◆ TASK DETAILS
Each line below that includes "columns" counts once; report the total and nothing more.

Items from a dataset:

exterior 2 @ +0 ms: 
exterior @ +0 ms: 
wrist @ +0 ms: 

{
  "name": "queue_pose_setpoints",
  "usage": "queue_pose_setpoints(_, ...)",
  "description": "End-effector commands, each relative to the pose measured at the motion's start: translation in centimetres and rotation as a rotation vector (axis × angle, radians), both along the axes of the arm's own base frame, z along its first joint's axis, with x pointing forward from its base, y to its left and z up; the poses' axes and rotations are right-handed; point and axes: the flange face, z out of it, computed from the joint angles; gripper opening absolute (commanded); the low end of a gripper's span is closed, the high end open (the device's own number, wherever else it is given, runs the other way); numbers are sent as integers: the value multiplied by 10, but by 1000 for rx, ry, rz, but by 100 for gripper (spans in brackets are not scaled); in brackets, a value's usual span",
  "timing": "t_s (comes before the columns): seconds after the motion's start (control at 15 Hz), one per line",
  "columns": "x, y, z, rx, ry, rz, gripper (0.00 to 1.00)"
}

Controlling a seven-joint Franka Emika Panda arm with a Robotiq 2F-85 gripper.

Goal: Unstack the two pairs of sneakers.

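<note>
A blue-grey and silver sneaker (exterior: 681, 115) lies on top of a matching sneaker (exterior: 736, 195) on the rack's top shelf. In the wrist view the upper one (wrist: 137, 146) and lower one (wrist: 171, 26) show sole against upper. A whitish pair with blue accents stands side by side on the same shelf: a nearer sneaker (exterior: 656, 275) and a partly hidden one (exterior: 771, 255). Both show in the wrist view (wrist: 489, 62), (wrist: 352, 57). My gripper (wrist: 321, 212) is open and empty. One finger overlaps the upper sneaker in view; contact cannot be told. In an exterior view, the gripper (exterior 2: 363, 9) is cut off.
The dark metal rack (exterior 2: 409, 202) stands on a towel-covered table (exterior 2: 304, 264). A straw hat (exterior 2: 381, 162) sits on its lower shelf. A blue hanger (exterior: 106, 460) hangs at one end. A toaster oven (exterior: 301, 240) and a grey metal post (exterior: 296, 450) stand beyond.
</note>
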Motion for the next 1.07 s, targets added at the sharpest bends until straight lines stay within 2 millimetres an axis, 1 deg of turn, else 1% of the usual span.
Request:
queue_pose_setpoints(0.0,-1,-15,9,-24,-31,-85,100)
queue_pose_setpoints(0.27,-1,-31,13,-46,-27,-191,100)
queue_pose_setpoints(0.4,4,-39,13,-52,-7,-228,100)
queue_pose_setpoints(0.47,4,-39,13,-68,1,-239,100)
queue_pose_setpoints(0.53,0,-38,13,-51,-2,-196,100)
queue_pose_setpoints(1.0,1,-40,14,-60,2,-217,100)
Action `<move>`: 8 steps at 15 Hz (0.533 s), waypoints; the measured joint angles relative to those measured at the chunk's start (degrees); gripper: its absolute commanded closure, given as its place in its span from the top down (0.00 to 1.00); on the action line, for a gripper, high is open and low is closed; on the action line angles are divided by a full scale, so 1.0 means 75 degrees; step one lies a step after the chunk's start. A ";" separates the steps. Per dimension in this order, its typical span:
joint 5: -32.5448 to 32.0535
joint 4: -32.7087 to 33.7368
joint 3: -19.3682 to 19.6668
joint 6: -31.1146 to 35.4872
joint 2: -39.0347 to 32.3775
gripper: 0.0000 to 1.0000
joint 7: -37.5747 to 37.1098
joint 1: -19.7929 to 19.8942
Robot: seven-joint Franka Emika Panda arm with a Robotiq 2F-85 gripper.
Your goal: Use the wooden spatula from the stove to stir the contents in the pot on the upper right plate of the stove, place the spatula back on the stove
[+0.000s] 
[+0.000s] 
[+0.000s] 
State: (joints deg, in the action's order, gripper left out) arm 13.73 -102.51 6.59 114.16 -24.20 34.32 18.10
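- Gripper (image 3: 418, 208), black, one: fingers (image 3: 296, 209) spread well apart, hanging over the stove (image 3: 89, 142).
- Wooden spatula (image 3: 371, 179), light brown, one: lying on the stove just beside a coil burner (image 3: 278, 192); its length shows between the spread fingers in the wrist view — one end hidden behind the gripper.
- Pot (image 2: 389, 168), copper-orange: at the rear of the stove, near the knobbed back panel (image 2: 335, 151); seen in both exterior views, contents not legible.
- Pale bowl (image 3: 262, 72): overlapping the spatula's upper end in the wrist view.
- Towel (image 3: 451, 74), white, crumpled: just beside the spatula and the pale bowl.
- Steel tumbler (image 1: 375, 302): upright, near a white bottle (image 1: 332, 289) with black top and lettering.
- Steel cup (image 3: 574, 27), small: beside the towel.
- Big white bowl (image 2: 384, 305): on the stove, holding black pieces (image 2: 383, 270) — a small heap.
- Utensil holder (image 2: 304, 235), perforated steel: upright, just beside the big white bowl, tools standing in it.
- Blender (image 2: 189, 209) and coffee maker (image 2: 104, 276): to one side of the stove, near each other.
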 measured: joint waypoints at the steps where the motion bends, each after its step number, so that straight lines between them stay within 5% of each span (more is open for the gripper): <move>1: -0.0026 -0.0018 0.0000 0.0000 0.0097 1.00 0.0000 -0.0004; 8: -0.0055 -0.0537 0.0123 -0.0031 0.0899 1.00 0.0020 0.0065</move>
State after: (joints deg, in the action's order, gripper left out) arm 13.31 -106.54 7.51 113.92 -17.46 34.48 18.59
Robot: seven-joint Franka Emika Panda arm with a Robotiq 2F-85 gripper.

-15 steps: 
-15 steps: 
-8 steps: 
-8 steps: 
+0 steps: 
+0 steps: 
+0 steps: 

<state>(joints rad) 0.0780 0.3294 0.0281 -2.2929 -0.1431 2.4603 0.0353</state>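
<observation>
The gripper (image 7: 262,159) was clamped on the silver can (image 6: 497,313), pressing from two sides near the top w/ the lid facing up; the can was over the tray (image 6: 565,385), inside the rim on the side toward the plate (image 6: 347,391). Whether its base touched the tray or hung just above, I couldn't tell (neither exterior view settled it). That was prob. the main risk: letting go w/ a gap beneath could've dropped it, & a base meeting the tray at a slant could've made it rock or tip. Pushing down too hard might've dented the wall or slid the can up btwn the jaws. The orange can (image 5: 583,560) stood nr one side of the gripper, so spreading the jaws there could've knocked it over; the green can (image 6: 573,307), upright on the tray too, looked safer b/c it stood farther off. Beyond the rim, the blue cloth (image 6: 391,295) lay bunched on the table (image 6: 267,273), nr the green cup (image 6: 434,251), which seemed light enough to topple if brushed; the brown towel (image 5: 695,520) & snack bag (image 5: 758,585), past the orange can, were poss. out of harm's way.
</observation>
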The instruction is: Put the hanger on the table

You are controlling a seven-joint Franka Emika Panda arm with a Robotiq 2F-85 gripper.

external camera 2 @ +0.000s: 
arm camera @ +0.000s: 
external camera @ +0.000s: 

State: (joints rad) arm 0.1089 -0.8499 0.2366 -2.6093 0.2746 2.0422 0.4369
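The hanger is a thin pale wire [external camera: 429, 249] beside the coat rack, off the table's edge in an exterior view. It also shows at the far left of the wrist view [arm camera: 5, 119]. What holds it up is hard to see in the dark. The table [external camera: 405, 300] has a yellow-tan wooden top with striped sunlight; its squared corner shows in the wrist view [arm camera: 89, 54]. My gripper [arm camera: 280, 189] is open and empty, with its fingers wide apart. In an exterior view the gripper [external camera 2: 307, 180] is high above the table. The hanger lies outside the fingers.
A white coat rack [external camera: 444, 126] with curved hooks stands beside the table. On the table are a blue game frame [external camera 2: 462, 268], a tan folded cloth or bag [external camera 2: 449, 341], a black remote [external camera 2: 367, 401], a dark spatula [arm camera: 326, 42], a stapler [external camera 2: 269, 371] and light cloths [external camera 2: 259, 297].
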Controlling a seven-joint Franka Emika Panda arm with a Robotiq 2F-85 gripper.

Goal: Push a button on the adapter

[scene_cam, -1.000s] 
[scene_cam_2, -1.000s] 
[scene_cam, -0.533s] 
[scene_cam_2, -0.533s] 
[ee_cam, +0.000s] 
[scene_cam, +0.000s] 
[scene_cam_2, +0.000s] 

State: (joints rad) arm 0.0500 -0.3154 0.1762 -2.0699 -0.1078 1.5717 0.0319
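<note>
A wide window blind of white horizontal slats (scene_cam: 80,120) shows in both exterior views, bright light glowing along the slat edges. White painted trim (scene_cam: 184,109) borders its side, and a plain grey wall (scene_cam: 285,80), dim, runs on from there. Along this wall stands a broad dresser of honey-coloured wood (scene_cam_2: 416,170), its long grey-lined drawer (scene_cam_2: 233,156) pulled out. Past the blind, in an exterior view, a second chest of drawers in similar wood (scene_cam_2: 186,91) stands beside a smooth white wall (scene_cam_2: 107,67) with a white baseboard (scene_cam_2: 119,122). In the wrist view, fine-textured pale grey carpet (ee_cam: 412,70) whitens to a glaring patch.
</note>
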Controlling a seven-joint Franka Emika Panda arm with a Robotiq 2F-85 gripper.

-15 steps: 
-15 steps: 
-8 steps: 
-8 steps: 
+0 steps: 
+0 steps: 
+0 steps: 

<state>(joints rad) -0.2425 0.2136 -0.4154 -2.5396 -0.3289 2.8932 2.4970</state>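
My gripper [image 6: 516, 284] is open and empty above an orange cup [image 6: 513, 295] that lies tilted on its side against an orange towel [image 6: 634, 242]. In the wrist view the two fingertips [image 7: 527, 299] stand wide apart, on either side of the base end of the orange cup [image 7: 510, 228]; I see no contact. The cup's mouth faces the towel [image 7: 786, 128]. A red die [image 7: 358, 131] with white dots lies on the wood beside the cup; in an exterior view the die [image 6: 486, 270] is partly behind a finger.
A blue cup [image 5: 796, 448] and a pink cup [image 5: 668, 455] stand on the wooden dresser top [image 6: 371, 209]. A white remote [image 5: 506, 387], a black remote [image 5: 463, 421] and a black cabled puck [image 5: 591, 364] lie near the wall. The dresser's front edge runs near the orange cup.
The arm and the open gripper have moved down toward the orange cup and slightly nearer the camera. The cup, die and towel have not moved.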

◆ WRITTEN RESPONSE
2